For any picture in the lines below, please leave it out and copy the rest exactly.

Top of COLLECTED MATERIAL

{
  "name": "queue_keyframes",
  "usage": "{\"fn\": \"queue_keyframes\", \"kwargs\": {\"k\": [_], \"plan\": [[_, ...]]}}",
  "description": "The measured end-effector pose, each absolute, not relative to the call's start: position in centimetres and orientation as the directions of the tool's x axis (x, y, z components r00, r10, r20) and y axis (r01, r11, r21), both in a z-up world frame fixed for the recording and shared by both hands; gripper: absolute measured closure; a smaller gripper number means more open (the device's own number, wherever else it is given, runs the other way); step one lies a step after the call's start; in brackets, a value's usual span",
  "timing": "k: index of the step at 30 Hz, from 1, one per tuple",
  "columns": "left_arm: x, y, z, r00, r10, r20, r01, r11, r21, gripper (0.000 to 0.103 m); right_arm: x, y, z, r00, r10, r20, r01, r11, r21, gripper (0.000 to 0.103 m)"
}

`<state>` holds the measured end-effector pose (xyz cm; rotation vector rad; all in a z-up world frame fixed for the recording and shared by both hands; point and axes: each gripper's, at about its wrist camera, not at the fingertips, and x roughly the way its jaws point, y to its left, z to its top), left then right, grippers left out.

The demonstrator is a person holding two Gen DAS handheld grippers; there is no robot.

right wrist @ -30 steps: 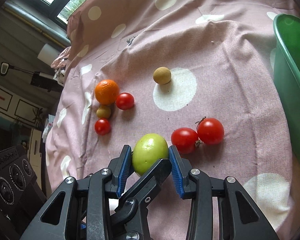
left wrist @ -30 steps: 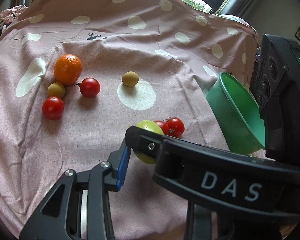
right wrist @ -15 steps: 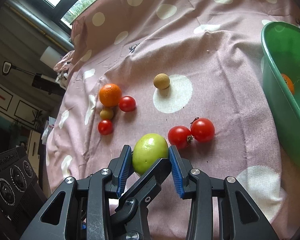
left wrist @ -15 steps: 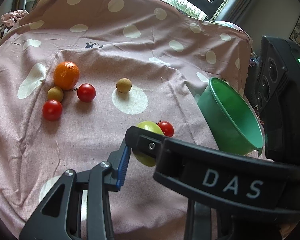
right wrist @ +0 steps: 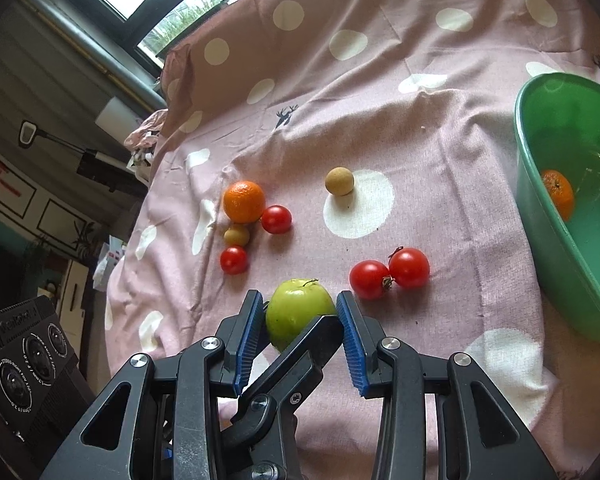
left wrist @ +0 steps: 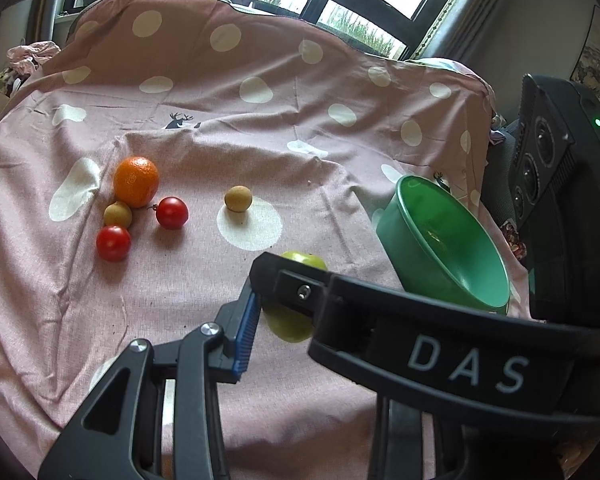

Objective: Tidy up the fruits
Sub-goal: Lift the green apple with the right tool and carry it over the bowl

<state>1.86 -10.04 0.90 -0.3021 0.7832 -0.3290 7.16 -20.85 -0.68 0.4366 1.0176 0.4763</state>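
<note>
The green bowl (right wrist: pixel 540 248) at the right could be overshot, or the green fruit (right wrist: pixel 300 312) dropped onto the two tomatoes (right wrist: pixel 388 274), since it was pinched only at its sides above the spotted cloth (right wrist: pixel 420 120) by the clenched right claw (right wrist: pixel 300 320). The left claw (left wrist: pixel 288 304) was half hidden, so its state could not be told. Against the earlier frames, more of the bowl was seen and the fruit had been raised.

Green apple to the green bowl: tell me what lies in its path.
The green apple is clamped between both tools, left tool and right tool. Toward the green bowl, two red tomatoes sit on the cloth. Carried above them, nothing visible blocks the way.
</note>
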Motion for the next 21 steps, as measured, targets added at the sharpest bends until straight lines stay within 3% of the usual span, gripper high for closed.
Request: {"fn": "queue_keyframes", "kwargs": {"k": [21], "plan": [[1.5,-13.9,5.4,0.71,-0.4,-0.58,0.249,0.913,-0.324,0.069,6.0,-25.2,3.2,0.535,0.58,-0.614,-0.173,0.787,0.592,0.061]]}}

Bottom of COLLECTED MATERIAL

ANSWER TO THE PROBLEM —
{
  "name": "queue_keyframes",
  "usage": "{\"fn\": \"queue_keyframes\", \"kwargs\": {\"k\": [_], \"plan\": [[_, ...]]}}",
  "description": "The measured end-effector pose, each absolute, not relative to the call's start: position in centimetres and orientation as the directions of the tool's x axis (x, y, z components r00, r10, r20) and y axis (r01, r11, r21), both in a z-up world frame fixed for the recording and shared by both hands; gripper: absolute measured closure; a smaller gripper number means more open (the device's own number, wherever else it is given, runs the other way); step one lies a step after the call's start; in brackets, a value's usual span",
  "timing": "k: index of the step at 30 Hz, from 1, one per tuple",
  "columns": "left_arm: x, y, z, r00, r10, r20, r01, r11, r21, gripper (0.000 to 0.103 m); right_arm: x, y, z, r00, r10, r20, r01, r11, r21, gripper (0.000 to 0.103 m)"
}

`<state>` holds the measured end-effector pose (xyz cm; rotation vector rad; all in a z-up world frame fixed for the recording and shared by both hands; point and axes: each gripper's, at about its wrist camera, not at the fingertips, and x roughly the way its jaws point, y to its left, z to its top), left then right, grippers left out.

The demonstrator is a person holding two Gen DAS handheld grippers; there is no robot.

right wrist @ -30 steps: 
left wrist @ -30 steps: 
right wrist @ -15 steps: 
left wrist @ -15 steps: 
right wrist @ +0 steps: 
left wrist @ +0 steps: 

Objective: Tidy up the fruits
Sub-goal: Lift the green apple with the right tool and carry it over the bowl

<state>1.86 -10.04 0.90 -0.3021 0.7832 -0.3290 7.16 -20.85 -0.68 0.4366 1.0176 0.4763</state>
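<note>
The green bowl (right wrist: pixel 540 248) at the right could be overshot, or the green fruit (right wrist: pixel 300 312) dropped onto the two tomatoes (right wrist: pixel 388 274), since it was pinched only at its sides above the spotted cloth (right wrist: pixel 420 120) by the clenched right claw (right wrist: pixel 300 320). The left claw (left wrist: pixel 288 304) was half hidden, so its state could not be told. Against the earlier frames, more of the bowl was seen and the fruit had been raised.

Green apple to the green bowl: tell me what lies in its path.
The green apple is clamped between both tools, left tool and right tool. Toward the green bowl, two red tomatoes sit on the cloth. Carried above them, nothing visible blocks the way.
</note>
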Motion for the next 21 steps, as measured, targets added at the sharpest bends until straight lines stay within 3% of the usual span, gripper high for closed.
Request: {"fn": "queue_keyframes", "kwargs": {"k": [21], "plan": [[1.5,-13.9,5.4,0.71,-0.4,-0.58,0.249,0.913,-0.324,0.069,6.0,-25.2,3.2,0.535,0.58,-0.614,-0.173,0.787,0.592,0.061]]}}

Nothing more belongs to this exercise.